Wann ist ein Fehler schwerwiegend?

Doch ob bei gehäuften Rechschreibfehlern im Abitur die Lehrer tatsächlich immer ein bis zwei Punkte abziehen, ist zweifelhaft. „Dies fällt uns als Lehrkräften nicht leicht, da wir unseren Schülerinnen und Schüler ja nicht in erster Linie eine saubere und flüssige Handschrift oder Grundzüge der Rechtschreibung beibringen sollen“, sagt Philologenverbands-Landesvorsitzende Cornelia Schwartz. Denn eigentlich sollten Handschrift und Rechtschreibung „das Rüstzeug sein, mit dem unsere Schülerinnen und Schüler zu uns kommen, und wir sollten darauf aufbauen können und das bewerten, was wir ihnen darüber hinaus vermittelt haben“. Der Philologenverband vertritt die Belange der Gymnasiallehrer.
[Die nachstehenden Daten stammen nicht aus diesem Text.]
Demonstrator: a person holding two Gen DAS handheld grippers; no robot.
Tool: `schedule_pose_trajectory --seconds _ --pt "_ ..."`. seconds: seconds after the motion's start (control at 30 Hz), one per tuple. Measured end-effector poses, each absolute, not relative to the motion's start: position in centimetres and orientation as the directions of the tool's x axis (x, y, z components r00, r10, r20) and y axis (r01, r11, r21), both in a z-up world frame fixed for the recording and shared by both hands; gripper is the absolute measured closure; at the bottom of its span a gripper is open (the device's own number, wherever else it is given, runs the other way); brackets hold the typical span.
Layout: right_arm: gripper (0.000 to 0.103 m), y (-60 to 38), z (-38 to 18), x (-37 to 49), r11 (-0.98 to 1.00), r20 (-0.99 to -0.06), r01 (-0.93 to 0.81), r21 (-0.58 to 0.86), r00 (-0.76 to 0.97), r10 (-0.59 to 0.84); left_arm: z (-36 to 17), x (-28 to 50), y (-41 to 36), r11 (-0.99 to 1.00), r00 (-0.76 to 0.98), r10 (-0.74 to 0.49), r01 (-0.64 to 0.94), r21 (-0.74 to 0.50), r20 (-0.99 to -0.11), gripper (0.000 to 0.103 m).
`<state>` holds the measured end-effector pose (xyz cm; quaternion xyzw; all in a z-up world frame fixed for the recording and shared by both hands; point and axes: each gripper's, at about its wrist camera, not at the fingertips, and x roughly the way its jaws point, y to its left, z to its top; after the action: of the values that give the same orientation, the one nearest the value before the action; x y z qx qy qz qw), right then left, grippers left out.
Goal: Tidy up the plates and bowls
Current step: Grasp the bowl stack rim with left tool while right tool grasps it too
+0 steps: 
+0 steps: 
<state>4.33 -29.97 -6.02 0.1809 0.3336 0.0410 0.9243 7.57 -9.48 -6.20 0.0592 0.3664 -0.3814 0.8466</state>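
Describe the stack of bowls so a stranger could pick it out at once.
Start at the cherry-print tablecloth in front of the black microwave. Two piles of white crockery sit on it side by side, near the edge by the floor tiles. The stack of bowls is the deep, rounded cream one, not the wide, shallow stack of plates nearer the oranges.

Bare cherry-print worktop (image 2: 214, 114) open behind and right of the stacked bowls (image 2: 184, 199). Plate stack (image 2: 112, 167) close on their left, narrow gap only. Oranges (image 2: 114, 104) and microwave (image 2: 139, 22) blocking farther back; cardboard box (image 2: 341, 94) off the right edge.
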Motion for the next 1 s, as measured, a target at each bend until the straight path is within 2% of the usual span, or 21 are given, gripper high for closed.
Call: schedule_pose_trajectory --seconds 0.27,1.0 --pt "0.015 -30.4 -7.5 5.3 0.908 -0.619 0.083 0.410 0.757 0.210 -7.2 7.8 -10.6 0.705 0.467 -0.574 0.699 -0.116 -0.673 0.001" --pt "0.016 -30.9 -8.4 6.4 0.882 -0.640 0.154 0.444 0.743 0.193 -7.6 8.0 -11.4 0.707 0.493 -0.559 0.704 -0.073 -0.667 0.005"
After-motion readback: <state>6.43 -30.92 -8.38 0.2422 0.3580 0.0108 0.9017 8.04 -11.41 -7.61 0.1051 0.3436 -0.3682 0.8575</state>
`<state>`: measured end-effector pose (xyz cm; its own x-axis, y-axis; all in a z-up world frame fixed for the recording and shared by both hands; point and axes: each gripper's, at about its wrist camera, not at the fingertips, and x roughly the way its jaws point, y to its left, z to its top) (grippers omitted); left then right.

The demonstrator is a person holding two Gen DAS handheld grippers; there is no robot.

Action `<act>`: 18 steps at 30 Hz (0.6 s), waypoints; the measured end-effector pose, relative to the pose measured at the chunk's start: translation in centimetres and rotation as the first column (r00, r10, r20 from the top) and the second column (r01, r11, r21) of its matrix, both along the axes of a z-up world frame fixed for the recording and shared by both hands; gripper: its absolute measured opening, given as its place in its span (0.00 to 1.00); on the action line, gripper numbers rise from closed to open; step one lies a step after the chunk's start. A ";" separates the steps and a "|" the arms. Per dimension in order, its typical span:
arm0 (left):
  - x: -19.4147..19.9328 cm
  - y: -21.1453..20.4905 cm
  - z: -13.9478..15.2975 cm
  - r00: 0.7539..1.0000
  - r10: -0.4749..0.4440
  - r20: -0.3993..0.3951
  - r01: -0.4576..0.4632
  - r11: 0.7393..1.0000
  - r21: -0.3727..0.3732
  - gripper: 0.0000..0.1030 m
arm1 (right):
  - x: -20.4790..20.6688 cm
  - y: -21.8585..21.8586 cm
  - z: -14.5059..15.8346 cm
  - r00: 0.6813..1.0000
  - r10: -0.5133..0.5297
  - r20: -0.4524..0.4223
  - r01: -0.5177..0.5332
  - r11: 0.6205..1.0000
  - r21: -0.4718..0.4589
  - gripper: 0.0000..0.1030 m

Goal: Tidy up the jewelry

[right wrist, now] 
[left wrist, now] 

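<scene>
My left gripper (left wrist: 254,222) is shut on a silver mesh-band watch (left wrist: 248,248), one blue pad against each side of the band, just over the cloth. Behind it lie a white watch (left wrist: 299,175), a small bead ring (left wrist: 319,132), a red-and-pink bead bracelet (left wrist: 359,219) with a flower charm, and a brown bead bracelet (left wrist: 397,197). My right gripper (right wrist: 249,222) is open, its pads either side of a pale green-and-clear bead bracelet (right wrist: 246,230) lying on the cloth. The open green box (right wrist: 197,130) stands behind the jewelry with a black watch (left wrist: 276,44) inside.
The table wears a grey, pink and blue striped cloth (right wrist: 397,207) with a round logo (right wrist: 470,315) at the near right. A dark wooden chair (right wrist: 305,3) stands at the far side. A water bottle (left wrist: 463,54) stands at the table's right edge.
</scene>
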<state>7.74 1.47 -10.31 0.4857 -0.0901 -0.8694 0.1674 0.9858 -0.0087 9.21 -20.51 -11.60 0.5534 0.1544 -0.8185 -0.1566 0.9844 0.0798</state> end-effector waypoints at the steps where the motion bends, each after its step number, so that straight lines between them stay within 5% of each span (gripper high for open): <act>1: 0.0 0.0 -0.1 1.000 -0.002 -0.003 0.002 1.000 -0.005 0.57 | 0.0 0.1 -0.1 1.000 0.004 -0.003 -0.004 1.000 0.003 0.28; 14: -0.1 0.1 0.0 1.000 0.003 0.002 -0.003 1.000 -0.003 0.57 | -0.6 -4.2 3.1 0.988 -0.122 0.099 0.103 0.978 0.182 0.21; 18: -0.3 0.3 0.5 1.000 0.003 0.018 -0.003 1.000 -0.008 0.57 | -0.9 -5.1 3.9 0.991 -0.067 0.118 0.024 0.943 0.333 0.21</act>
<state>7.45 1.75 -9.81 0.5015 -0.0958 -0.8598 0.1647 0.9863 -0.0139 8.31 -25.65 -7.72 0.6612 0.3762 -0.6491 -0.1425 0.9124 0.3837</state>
Aus deren Sicht, so sagt Schwartz, wäre die systematische Vermittlung einer sicheren Rechtschreibung von Anfang der Schulkarriere an notwendig. Dass dies nicht überall in ausreichendem Maße gelingt, zeigen die Erhebungen des Instituts für Qualitätsentwicklung im Bildungswesen. Aber was sind letztlich „schwerwiegende und gehäufte Rechtschreibfehler“, die in Baden-Württemberg künftig bei der Bewertung geahndet werden können? „Wenn ein Schüler ,dass’ und ,das’ verwechselt oder ein Komma vergisst, wird es keinen Notenabzug geben, sagt die Sprecherin des Stuttgarter Kultusministeriums Christine Sattler. Aber wenn ein Text von vorne bis hinten voller Fehler sei, so dass er kaum noch zu lesen sei, dann könne die Neuregelung zur Anwendung kommen.